Meditation on Space:
MN 127 - Anuruddhasutta: Anuruddha
(Exalted vs. Immeasurable deliverance of mind. Both are space-element meditations. Rare space-element object of meditation):
And what is the limitless release of the heart? It’s when a mendicant meditates spreading a heart full of love to one direction, and to the second, and to the third, and to the fourth. In the same way above, below, across, everywhere, all around, they spread a heart full of love to the whole world—abundant, expansive, limitless, free of enmity and ill will. They meditate spreading a heart full of compassion … They meditate spreading a heart full of rejoicing … They meditate spreading a heart full of equanimity to one direction, and to the second, and to the third, and to the fourth. In the same way above, below, across, everywhere, all around, they spread a heart full of equanimity to the whole world—abundant, expansive, limitless, free of enmity and ill will. This is called the limitless release of the heart.
And what is the expansive release of the heart? It’s when a mendicant meditates determined on pervading the extent of a single tree root as expansive. This is called the expansive release of the heart. Also, a mendicant meditates determined on pervading the extent of two or three tree roots … a single village district … two or three village districts … a single kingdom … two or three kingdoms … this land surrounded by ocean. This too is called the expansive release of the heart. This is a way to understand how these things differ in both meaning and phrasing.
AN 6.26 - With Mahākaccāna
That noble disciple meditates with a heart just like space, abundant, expansive, limitless, free of enmity and ill will.
“Mind like a deer”:
MN 66 - The Simile of the Quail
repeated several times…
“Having abandoned it, they live at ease, unruffled, subsisting on others’ gifts, with mind [as aloof] as a wild deer’s.”

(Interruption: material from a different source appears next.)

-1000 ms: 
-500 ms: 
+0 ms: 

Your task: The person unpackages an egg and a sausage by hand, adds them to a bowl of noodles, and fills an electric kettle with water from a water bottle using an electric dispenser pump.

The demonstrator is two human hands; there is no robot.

SN 9.4 - Several Mendicants Set Out Wandering
On one occasion a number of bhikkhus were dwelling among the Kosalans in a certain woodland thicket. Then, when they had spent the rains there, after the three months had passed those bhikkhus set out on tour. Then the devatā that inhabited that woodland thicket, not seeing those bhikkhus, lamenting, on that occasion recited this verse:
“Today discontent appears to me When I see here so many vacant seats. Where have they gone, Gotama’s disciples, Those splendid speakers rich in learning?”
When this was said, another devatā replied in verse:
“They’ve gone to Magadha, gone to Kosala, And some are in the Vajjian land. Like deer that roam free from ties, The bhikkhus dwell without abode.” 540
And that footnote, in the Wisdom Publications version (translated by Bhikkhu Bodhi):
“Spk: Just as deer, wandering in the foothills or woodland thickets, wander wherever they find pleasant pastureland and dangers are absent, and have no attachment to their parents’ property or a family heirloom, so the homeless bhikkhus, without fixed abode, wander wherever they can easily find suitable climate, food, companionship, lodgings, and Dhamma-teachings, and have no attachment to the property of their teacher and preceptor or to a family heirloom.”
References to past Dhamma Talks:
Dhamma Talk Video 5: Friends, Space meditation - on using the element of Space as an object of meditation
Dhamma Talk Video 91: Extremely Brave New World - Where I showed and discussed the “Timeline of History”, from Yuval Harari’s book “Sapiens”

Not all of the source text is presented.